**INSTRUCTIONS FOR THE TASK:** Beginning at the line containing "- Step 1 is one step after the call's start" in the material below and ending at the line containing "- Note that", return each line exactly and add nothing.

**THE DATA:**

= Beginning of Section =

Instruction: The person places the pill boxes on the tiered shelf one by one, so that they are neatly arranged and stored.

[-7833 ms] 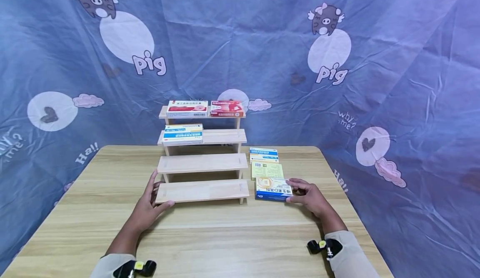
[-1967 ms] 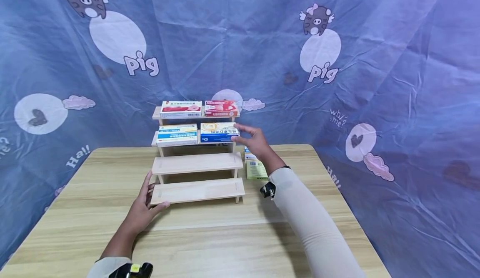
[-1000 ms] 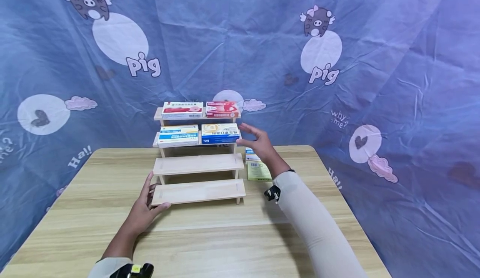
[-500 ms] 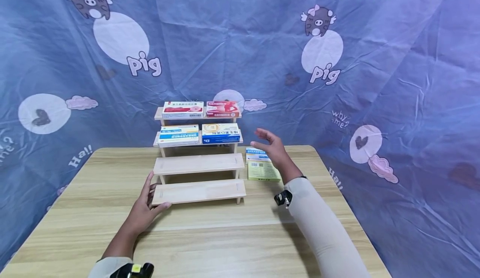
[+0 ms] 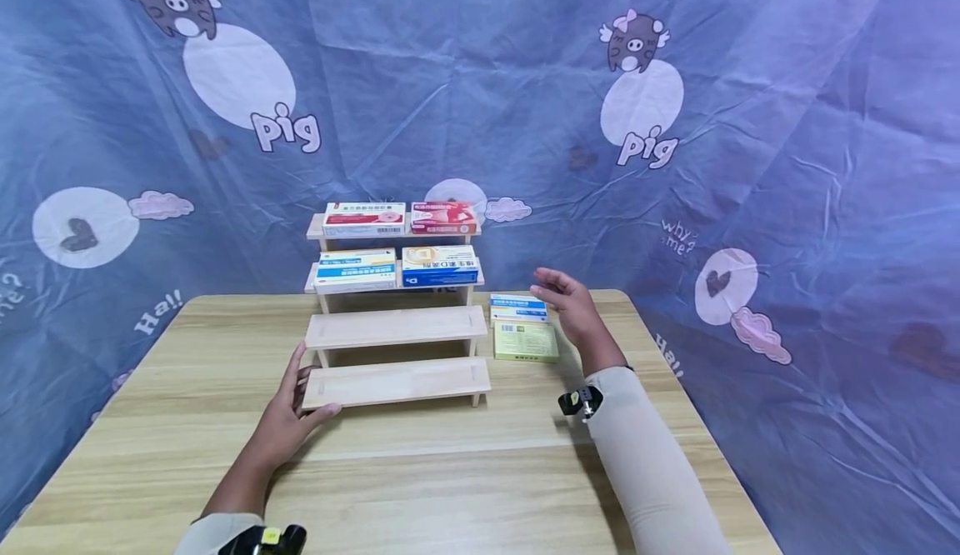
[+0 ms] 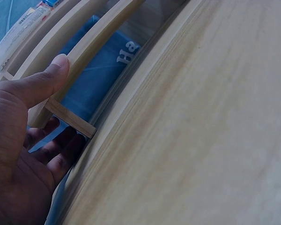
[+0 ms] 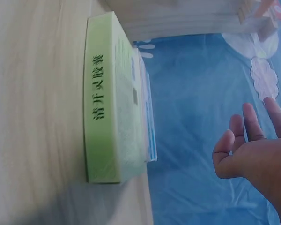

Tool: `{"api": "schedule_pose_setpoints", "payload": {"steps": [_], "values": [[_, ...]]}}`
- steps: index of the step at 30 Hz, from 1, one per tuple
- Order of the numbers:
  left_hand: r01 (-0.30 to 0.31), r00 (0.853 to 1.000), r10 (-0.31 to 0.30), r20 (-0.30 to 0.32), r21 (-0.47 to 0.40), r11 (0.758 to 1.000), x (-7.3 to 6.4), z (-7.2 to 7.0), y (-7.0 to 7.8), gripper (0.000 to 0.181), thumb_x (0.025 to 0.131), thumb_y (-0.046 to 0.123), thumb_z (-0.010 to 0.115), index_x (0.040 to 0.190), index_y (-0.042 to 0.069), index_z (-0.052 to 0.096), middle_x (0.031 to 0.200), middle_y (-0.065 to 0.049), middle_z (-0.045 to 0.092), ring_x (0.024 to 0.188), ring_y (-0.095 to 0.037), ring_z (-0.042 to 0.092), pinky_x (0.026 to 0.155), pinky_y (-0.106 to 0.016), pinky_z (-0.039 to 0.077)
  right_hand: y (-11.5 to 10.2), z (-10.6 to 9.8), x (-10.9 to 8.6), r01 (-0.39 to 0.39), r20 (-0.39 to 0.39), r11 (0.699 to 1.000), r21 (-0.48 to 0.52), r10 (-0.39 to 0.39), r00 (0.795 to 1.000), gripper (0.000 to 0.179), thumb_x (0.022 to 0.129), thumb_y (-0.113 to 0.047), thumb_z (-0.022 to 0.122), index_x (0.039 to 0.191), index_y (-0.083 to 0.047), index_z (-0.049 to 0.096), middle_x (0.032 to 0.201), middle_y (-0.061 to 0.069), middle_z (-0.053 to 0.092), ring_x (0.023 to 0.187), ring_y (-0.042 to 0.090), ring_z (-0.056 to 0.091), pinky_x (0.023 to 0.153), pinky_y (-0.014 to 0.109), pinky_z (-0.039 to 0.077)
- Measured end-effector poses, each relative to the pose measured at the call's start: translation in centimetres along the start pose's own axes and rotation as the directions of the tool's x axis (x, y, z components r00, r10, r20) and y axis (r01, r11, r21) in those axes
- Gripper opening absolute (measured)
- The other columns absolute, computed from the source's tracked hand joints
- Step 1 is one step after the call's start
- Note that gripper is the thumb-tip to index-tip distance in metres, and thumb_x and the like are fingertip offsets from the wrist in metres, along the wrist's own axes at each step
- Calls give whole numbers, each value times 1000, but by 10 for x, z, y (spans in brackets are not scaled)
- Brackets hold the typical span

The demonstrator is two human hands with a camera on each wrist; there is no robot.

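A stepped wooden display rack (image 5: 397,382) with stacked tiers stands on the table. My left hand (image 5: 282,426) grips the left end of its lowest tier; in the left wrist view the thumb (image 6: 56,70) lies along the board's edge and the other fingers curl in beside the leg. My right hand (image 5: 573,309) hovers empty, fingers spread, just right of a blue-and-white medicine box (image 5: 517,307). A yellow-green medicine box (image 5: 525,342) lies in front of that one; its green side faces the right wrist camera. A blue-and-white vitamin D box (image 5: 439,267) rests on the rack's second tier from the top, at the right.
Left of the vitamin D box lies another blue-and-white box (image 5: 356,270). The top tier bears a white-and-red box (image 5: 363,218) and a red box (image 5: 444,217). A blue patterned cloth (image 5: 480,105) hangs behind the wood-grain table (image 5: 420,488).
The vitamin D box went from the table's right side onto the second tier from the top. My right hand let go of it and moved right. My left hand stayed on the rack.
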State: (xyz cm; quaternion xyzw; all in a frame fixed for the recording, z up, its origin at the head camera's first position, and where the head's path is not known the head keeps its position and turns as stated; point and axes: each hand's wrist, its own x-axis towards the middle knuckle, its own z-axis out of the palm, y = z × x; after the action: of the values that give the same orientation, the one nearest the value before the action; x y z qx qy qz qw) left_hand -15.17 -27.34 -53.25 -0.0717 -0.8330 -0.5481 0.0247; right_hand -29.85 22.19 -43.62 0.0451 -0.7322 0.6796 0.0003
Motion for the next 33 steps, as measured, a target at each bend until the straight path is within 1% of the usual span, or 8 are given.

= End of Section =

**ANSWER:**
- Step 1 is one step after the call's start
- Note that gripper is the thumb-tip to index-tip distance in metres, and thumb_x and the like are fingertip offsets from the wrist in metres, along the wrist's own axes at each step

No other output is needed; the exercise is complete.